The main sea link bridge is 9.60 km in length with 4 lanes in each direction. It also houses a 24-lane toll plaza. Connectors on either end of the main bridge link it with Bandra and Versova. The Bandra connector is 1.17 km in length with 2 lanes in each direction, while the Versova connector is 1.80 km in length with 3 lanes in each direction. The Versova connector also houses an 18-lane toll plaza.

The main sea link bridge also has two interchanges connecting it with Carter Road and Juhu Koliwada. The Carter Road connector is 1.80 km in length, has 3 lanes in each direction and houses an 18-lane toll plaza.

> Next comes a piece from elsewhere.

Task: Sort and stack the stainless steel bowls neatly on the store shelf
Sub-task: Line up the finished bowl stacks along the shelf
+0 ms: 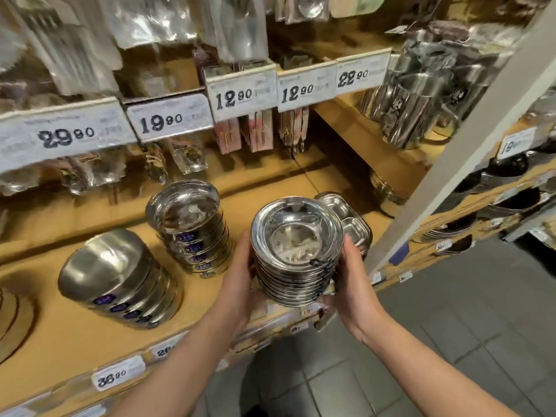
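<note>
I have a stack of wide-rimmed steel bowls (pixel 296 251) held between both hands at the front edge of the yellow shelf (pixel 75 335), near its right end. My left hand (pixel 240 275) presses against the stack's left side with the thumb up along the rims; its fingers go round behind and under the bowls, so I can't see how they lie. My right hand (pixel 350 272) clasps the right side, thumb up by the top rim, and its fingers are likewise mostly hidden behind the stack. Whether the bottom bowl is touching the shelf or is lifted just clear of it I can't tell, since my hands cover the base. Just behind the held stack, on the right, sits a pile of compartment trays (pixel 346 218), largely blocked by the bowls. To the left stands an upright stack of deeper bowls (pixel 192 230) with purple stickers on their sides, and further left a stack of upturned bowls (pixel 120 281) leans over at a tilt. At the far left edge something round is cut off by the frame. Price tags (pixel 243 91) line the rail above; the packets hanging behind them are too blurred to name, though they might be cutlery. Steel jugs (pixel 418 94) stand on the upper right shelf.
</note>
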Available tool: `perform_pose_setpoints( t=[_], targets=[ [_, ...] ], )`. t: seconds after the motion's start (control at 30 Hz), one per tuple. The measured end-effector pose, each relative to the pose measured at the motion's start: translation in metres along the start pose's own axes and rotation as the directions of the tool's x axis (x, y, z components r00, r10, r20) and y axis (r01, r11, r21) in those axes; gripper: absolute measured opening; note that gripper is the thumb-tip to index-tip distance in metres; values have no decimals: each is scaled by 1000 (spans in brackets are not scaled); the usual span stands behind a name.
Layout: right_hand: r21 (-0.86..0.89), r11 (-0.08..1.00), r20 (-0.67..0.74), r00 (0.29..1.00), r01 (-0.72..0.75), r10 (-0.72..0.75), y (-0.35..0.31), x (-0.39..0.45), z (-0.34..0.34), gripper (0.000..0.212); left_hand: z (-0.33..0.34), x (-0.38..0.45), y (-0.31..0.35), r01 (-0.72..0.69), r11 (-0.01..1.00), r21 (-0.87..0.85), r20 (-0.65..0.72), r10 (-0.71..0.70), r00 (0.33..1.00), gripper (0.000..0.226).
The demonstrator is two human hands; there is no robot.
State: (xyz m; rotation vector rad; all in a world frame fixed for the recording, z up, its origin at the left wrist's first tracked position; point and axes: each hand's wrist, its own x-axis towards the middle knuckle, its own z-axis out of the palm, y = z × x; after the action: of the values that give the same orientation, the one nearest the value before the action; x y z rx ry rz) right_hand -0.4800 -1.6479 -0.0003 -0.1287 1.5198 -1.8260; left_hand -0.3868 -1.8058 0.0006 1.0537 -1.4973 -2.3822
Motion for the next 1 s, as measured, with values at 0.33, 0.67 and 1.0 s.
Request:
perform_pose_setpoints(
  t=[0.33,0.67,1.0],
  targets=[
    [58,988,-2,990,-142,142,4,84,-6,56,12,64,-1,-70,991,-113,-226,43,973,54],
    [124,989,30,997,-78,74,-2,106,6,37,18,76,8,-148,985,-92,-256,120,959,59],
    [5,950,-47,949,-312,312,28,54,-18,20,-1,-17,-30,-45,992,-114,-375,-1,927,29]
  ],
)
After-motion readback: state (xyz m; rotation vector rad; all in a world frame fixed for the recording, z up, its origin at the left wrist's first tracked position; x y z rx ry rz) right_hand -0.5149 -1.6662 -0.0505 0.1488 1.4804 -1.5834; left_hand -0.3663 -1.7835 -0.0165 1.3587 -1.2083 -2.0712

The Juhu Koliwada connector is 2.80 km in length, has 2 lanes in each direction and houses a 12-lane toll plaza.

==Cost==
The cost of the project was originally estimated as ₹4045 crore in 2012. This escalated to ₹4340 crore in 2013, ₹5975 crore in 2014, and ₹6993.99 crore when construction began in 2019. The cost was estimated to be ₹11333 crore in 2023.

MSRDC Vice Chairman Radheshyam Mopalwar stated that tolls would be collected on the sea link until 2052. The toll rates are expected to thrice the rates on the Bandra-Worli Sea Link as the Versova Bandra Sea Link is thrice as long.